• ABOUT THIS EXERCISE
Each line in the data must be reproduced as written, except for any picture.

+++

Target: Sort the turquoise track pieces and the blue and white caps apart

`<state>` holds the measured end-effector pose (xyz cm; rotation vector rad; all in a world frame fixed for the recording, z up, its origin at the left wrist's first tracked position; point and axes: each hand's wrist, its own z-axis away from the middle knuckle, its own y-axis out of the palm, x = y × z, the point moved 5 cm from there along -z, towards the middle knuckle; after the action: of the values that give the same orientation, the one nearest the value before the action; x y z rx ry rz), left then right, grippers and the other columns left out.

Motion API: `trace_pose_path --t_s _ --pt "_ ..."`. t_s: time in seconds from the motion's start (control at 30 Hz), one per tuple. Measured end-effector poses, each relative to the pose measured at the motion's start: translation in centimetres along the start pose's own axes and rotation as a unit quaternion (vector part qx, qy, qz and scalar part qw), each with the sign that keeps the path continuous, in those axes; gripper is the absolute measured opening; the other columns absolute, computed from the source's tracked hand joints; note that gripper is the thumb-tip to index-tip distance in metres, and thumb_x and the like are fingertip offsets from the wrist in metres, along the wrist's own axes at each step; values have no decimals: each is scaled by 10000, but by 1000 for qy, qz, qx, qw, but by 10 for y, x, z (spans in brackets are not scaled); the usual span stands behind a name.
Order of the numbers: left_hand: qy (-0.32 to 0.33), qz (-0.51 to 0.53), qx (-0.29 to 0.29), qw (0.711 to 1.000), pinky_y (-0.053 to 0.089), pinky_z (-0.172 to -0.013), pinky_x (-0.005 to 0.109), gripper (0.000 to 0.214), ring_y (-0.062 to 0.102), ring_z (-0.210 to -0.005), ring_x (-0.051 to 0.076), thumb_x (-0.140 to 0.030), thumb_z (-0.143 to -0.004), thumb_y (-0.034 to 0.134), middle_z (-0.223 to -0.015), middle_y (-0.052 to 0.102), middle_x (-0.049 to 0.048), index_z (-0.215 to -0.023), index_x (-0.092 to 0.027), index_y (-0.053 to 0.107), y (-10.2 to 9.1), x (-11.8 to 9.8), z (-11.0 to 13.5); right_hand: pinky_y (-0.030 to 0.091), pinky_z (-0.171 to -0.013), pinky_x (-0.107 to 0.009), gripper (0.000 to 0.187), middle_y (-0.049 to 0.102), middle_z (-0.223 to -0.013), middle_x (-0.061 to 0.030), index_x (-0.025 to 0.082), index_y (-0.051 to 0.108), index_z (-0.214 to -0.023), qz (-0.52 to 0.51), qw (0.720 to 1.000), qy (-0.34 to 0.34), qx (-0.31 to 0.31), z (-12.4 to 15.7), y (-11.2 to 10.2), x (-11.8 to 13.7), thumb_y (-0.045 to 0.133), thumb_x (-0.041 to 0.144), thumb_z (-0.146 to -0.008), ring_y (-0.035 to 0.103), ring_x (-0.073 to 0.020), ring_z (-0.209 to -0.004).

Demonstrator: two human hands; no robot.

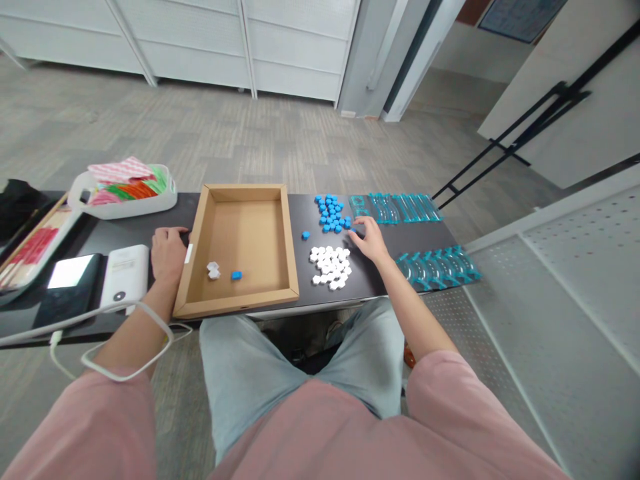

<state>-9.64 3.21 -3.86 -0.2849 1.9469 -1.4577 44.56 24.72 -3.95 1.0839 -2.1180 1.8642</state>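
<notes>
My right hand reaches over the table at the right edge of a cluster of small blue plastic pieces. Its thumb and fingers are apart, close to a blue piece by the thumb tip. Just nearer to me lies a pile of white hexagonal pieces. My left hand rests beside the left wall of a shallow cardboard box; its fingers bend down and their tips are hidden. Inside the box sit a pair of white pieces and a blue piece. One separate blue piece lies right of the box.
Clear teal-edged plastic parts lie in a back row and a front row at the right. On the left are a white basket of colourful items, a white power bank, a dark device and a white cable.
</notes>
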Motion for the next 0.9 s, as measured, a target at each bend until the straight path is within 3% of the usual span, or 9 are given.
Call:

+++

• SOLUTION
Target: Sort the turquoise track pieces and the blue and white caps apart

`<state>` holds the measured end-effector pose (xyz cm; rotation vector rad; all in a world frame fixed for the recording, z up, its origin at the left wrist's first tracked position; point and axes: each hand's wrist, its own z-axis away from the middle knuckle, its own y-axis out of the palm, x = y × z, the point moved 5 cm from there along -z, towards the middle knuckle; after the action: of the values that give the same orientation, the one nearest the value before the action; x y z rx ry rz), left then right, grippers and the other columns left out.

Motion API: `trace_pose_path --t_s _ --pt "_ ..."`. t_s: time in seconds from the motion's start (control at 30 Hz), one per tuple. Measured end-effector poses, each relative to the pose measured at the motion's start: translation in centimetres along the start pose's own axes and rotation as a unit quaternion (vector part qx, qy, qz and scalar part qw), each with the sign that keeps the path continuous, in those axes; gripper is the absolute measured opening; the other columns absolute, computed from the source's tracked hand joints; note that gripper is the thumb-tip to index-tip distance in metres, and thumb_x and the like are fingertip offsets from the wrist in metres, along the wrist's own axes at each step; values have no decimals: each is scaled by 10000, but by 1000 for qy, qz, qx, qw, but by 10 for y, x, z (spans in brackets are not scaled); the usual span stands behind a name.
Order of the numbers: left_hand: qy (-0.32 to 0.33), qz (-0.51 to 0.53), qx (-0.29 to 0.29), qw (0.711 to 1.000), pinky_y (-0.053 to 0.089), pinky_z (-0.172 to -0.013), pinky_x (-0.005 to 0.109), gripper (0.000 to 0.214), ring_y (-0.062 to 0.102), ring_z (-0.210 to -0.005), ring_x (-0.051 to 0.076), thumb_x (-0.140 to 0.030), thumb_z (-0.143 to -0.004), thumb_y (-0.034 to 0.134), middle_z (-0.223 to -0.015), middle_y (-0.052 to 0.102), middle_x (-0.049 to 0.048), index_z (-0.215 to -0.023), index_x (-0.092 to 0.027), index_y (-0.053 to 0.107), y (-10.2 to 9.1), x (-11.8 to 9.8), z (-11.0 to 13.5); right_hand: pinky_y (-0.030 to 0.091), pinky_z (-0.171 to -0.013), pinky_x (-0.107 to 0.009), gripper (0.000 to 0.187), middle_y (-0.049 to 0.102), middle_z (-0.223 to -0.013), middle_x (-0.061 to 0.030), index_x (-0.025 to 0.082), index_y (-0.051 to 0.108), index_z (-0.214 to -0.023), qz (-0.52 to 0.51), qw (0.720 to 1.000), qy (-0.34 to 0.34), qx (-0.31 to 0.31), z (-12.4 to 15.7), y (-11.2 to 10.2), x (-11.8 to 13.7), thumb_y (-0.045 to 0.133), thumb_x (-0.041 to 0.144), thumb_z (-0.146 to -0.008), ring_y (-0.035 to 0.103), ring_x (-0.073 to 0.020), ring_z (-0.209 to -0.004).

Demonstrator: two human hands; no robot.


<state>-9.64 3.21 -3.86 -0.2849 1.9469 -1.4577 44.56 24.72 -3.95 1.0839 -2.1180 1.8642</state>
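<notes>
My right hand reaches over the table at the right edge of a cluster of small blue plastic pieces. Its thumb and fingers are apart, close to a blue piece by the thumb tip. Just nearer to me lies a pile of white hexagonal pieces. My left hand rests beside the left wall of a shallow cardboard box; its fingers bend down and their tips are hidden. Inside the box sit a pair of white pieces and a blue piece. One separate blue piece lies right of the box.
Clear teal-edged plastic parts lie in a back row and a front row at the right. On the left are a white basket of colourful items, a white power bank, a dark device and a white cable.
</notes>
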Motion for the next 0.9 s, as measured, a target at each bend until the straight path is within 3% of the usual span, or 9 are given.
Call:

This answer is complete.